**ASSIGNED TASK:** Copy out exactly the lines beginning with the one that contains "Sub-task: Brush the" and ending at the last line of the listing, skipping any pictures.

**ENTRIES SUPPLIED:**
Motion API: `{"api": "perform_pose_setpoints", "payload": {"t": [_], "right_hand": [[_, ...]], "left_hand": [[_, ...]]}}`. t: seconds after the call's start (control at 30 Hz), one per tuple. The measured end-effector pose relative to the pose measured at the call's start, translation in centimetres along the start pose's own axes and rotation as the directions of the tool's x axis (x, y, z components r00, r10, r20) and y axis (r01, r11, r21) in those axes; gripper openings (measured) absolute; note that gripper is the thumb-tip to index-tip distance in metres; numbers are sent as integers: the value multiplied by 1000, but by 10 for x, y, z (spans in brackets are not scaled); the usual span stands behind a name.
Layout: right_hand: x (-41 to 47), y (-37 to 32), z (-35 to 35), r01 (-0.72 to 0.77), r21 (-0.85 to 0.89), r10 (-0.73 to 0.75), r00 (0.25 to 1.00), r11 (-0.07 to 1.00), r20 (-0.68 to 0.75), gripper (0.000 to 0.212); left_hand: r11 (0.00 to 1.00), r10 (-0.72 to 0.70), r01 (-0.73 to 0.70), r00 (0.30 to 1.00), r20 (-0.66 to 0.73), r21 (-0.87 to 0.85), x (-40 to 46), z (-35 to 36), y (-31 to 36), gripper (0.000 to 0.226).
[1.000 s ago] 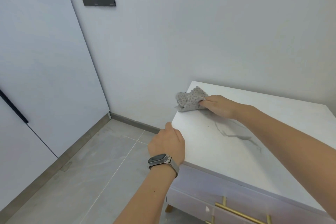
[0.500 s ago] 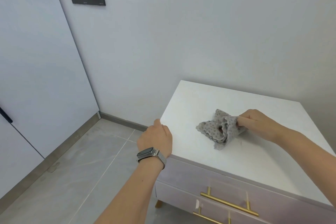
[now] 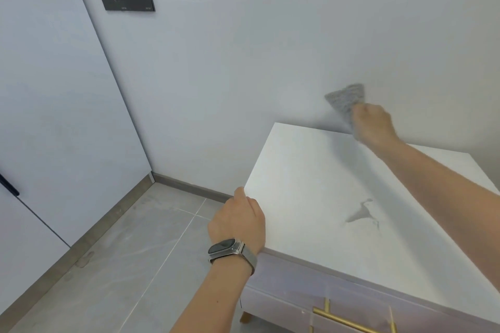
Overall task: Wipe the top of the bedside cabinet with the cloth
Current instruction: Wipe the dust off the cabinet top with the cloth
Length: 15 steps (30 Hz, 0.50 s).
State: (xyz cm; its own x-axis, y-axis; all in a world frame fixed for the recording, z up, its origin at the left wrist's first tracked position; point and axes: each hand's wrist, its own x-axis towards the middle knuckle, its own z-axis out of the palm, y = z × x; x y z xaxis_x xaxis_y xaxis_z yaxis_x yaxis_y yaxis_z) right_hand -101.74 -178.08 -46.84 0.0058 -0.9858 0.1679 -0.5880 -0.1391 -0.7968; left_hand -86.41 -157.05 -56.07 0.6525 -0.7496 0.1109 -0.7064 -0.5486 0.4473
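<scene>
Cloth: small grey dimpled rag [image 3: 345,100], bunched, raised at the 1 o'clock end of the top, in front of the wall; blurred, apparently clear of the surface.
Right hand: [image 3: 373,123] clenched round the cloth's lower end, over the back edge of the top.
Left hand: [image 3: 239,220] gripping the 8 o'clock corner of the top, thumb up along the side edge, grey wristwatch [image 3: 230,249] on the wrist.
Cabinet: white slab top [image 3: 311,184] on a pale lilac bedside cabinet [image 3: 284,286] with brass bar handles [image 3: 349,320].
Doing it well: bring the cloth back down flat, press with an open palm, sweep in overlapping passes from the back edge toward 6 o'clock; probably worth going over the grey streak [image 3: 361,213] near 4 o'clock.
Hard to make out: streak unclear, whether wet smear or marbling in the slab; right fingers smeared by motion; far right of the top and the drawer fronts cut off by the frame.
</scene>
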Motion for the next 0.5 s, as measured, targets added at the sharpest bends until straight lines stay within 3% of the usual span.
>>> {"api": "perform_pose_setpoints", "payload": {"t": [0.1,0.17,0.5], "right_hand": [[-3,-5,48,128,-218,-67,962,968,265,48],[1,-1,77,184,-306,-72,936,934,343,51],[-28,-28,107,364,-274,-161,813,890,559,51]], "left_hand": [[1000,-1,2,1000,-12,14,1,2,0,31],[1000,-5,5,1000,-14,19,1,3,0,32],[1000,-7,7,1000,9,19,2,1,1,32]]}}
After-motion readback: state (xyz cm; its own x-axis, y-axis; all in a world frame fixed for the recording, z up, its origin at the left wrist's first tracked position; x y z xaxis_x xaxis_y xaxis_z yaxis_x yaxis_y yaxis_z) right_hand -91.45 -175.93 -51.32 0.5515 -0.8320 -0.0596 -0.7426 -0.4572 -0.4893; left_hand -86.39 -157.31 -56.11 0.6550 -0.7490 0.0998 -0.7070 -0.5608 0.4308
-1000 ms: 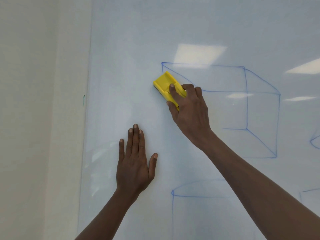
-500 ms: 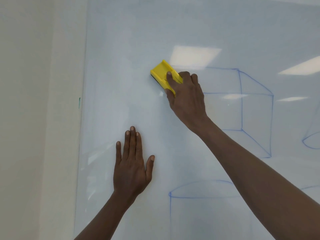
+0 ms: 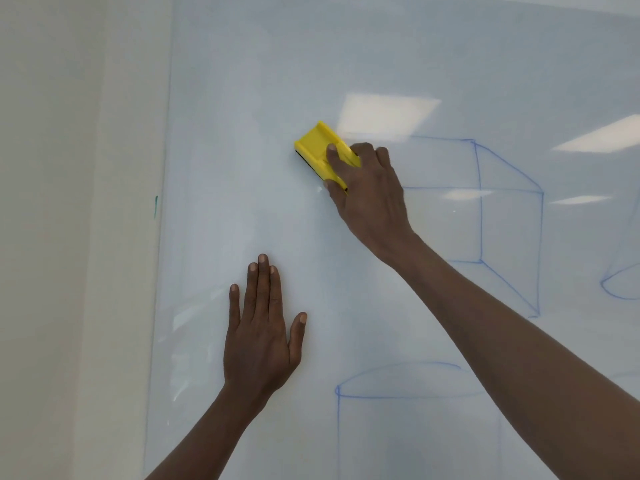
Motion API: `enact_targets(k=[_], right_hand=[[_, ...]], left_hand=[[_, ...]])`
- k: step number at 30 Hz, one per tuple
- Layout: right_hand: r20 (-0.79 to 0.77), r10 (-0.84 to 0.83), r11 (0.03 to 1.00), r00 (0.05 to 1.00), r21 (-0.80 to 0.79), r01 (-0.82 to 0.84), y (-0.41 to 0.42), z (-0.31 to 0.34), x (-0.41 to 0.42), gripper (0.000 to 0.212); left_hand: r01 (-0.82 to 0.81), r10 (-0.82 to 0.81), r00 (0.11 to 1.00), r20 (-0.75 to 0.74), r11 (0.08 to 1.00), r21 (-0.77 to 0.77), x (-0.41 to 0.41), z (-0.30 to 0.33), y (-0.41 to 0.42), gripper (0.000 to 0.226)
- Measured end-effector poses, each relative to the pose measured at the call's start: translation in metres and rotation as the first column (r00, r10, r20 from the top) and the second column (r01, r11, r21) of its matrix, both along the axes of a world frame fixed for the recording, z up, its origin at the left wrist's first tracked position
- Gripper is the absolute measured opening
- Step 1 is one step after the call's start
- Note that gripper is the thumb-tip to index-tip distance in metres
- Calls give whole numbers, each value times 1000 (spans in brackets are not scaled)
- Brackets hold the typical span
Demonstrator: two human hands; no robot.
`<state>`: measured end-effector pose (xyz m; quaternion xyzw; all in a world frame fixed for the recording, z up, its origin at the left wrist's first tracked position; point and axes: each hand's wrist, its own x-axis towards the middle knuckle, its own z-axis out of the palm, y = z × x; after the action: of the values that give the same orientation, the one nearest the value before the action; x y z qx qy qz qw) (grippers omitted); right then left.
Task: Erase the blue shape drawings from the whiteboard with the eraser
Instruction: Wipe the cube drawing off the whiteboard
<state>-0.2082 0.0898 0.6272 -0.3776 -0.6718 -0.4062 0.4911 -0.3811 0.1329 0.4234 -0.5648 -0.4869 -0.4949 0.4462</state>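
Observation:
My right hand (image 3: 370, 192) grips a yellow eraser (image 3: 317, 150) and holds it flat against the whiteboard (image 3: 259, 81), just left of a blue cube drawing (image 3: 502, 220). The cube's left part is wiped away; its right faces and edges remain. Below it is a blue cylinder drawing (image 3: 398, 396), partly hidden by my right forearm. A piece of another blue shape (image 3: 620, 289) shows at the right edge. My left hand (image 3: 261, 327) rests flat on the board with straight fingers, below and left of the eraser.
The whiteboard's left edge (image 3: 162, 237) meets a cream wall (image 3: 69, 237). A small green mark (image 3: 156, 206) sits by that edge. Ceiling light reflections (image 3: 384, 114) shine on the board above the cube.
My right hand has carried the eraser up and slightly left over the cube's upper left corner, and the lines there are gone. My left hand has stayed pressed on the board.

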Motion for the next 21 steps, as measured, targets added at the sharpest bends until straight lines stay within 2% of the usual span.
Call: enact_targets(k=[8, 11, 15, 21], right_hand=[[-164, -5, 1000, 987, 17, 8, 6, 20, 18, 49], [-143, 10, 1000, 990, 19, -7, 6, 21, 14, 50], [-39, 33, 999, 999, 35, -32, 5, -4, 24, 48], [-129, 33, 999, 991, 28, -30, 12, -16, 58, 47]], left_hand=[[-16, 16, 1000, -12, 1000, 5, -1, -1, 1, 76], [-21, 21, 1000, -15, 1000, 11, 0, 0, 2, 76], [-16, 16, 1000, -8, 1000, 6, 0, -1, 2, 76], [-18, 18, 1000, -11, 1000, 2, 0, -1, 2, 77]])
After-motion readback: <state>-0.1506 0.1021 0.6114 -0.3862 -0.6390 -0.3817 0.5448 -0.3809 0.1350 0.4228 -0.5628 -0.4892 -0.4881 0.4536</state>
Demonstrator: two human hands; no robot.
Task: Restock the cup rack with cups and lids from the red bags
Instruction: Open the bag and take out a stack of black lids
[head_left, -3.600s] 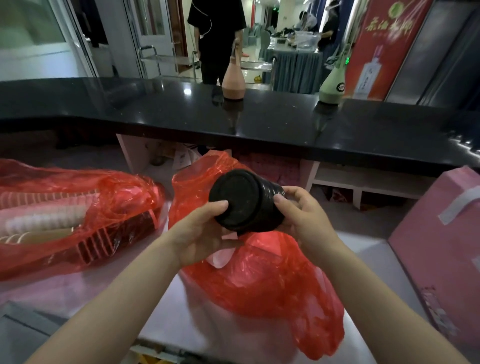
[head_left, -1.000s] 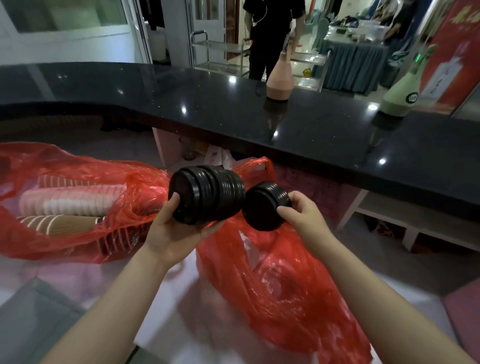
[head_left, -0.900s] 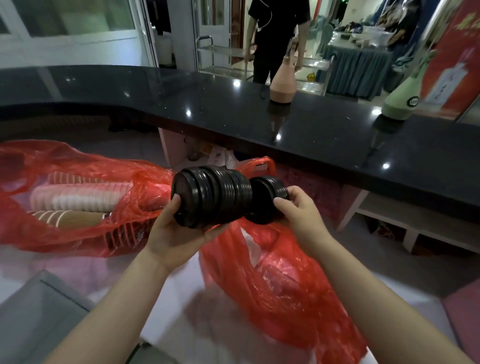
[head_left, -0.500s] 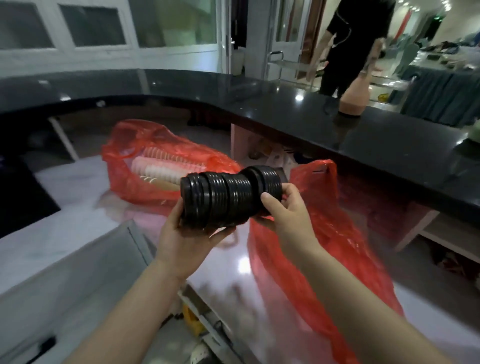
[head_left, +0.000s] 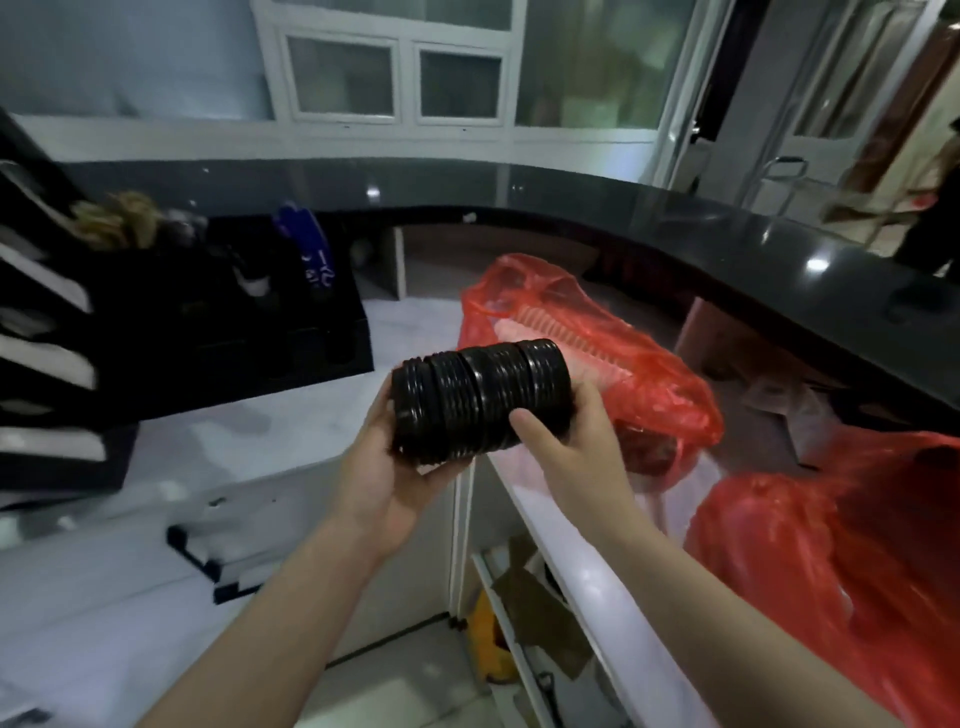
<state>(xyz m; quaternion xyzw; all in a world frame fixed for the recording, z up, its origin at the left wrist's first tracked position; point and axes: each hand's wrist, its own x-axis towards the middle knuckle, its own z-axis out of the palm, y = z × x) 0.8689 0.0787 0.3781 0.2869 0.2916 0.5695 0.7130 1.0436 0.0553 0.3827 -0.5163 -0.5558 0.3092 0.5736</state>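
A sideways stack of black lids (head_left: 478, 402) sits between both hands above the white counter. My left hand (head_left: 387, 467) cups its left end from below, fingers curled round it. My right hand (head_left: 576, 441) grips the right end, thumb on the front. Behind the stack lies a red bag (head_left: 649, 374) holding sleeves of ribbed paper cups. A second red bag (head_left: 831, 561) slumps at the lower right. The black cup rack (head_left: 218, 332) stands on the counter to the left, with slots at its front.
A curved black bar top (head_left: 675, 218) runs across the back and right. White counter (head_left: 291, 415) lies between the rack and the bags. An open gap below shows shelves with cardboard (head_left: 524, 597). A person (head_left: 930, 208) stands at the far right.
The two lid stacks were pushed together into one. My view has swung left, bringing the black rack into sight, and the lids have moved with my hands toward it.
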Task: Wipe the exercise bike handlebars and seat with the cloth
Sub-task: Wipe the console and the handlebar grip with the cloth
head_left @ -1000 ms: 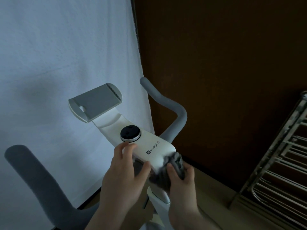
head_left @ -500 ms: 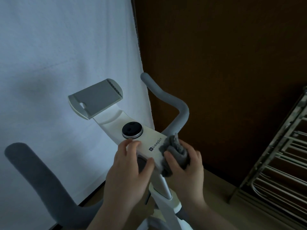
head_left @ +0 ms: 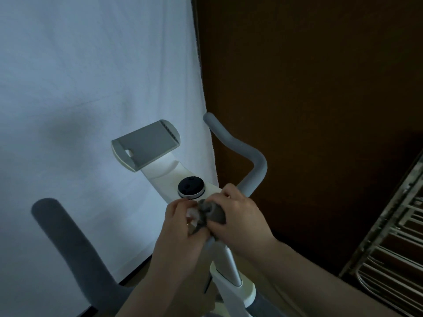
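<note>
Head view: right hand [head_left: 238,220] clutching grey cloth [head_left: 211,212] on bike console [head_left: 174,177], left hand [head_left: 178,234] gripping console edge.

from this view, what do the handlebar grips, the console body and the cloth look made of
Handlebar grips: likely foam or soft rubber, matte grey, no shine. Console body: probably hard plastic, smooth off-white with a slight sheen. Cloth: soft grey fabric, maybe microfibre, bunched in folds in the right hand.

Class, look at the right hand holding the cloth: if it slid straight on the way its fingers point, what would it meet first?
Probably the left hand, which touches the cloth just beyond the right hand; its fingers seem to point left across the console, though depth is unclear.
</note>
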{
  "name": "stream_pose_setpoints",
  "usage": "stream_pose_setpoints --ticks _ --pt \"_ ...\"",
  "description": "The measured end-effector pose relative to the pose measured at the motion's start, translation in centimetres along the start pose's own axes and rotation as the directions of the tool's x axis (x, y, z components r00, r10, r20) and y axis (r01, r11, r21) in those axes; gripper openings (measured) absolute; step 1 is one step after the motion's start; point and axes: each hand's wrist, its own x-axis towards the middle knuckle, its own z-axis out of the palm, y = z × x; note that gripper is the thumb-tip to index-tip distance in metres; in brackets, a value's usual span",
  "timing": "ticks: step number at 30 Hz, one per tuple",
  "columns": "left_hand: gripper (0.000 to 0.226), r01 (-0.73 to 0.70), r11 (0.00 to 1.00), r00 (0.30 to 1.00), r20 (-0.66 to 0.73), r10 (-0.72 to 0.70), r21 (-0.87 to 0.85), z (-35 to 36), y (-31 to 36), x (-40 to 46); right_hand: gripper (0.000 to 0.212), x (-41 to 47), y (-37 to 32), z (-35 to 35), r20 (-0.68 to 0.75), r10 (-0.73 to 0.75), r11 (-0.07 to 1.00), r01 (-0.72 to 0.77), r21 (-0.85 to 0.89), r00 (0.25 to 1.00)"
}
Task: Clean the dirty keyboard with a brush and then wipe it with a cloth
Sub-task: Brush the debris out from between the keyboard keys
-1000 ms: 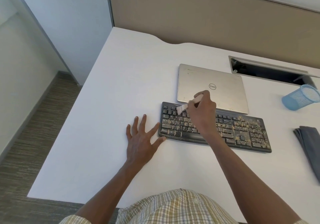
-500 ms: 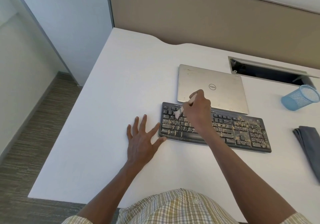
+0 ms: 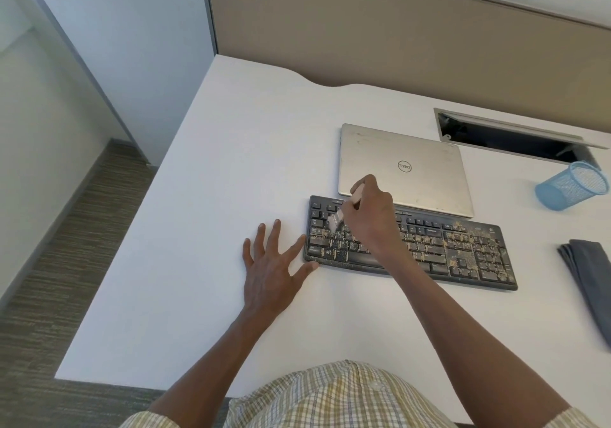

**SOLUTION BELOW:**
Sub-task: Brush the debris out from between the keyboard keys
-1000 ms: 
-500 ms: 
+0 ms: 

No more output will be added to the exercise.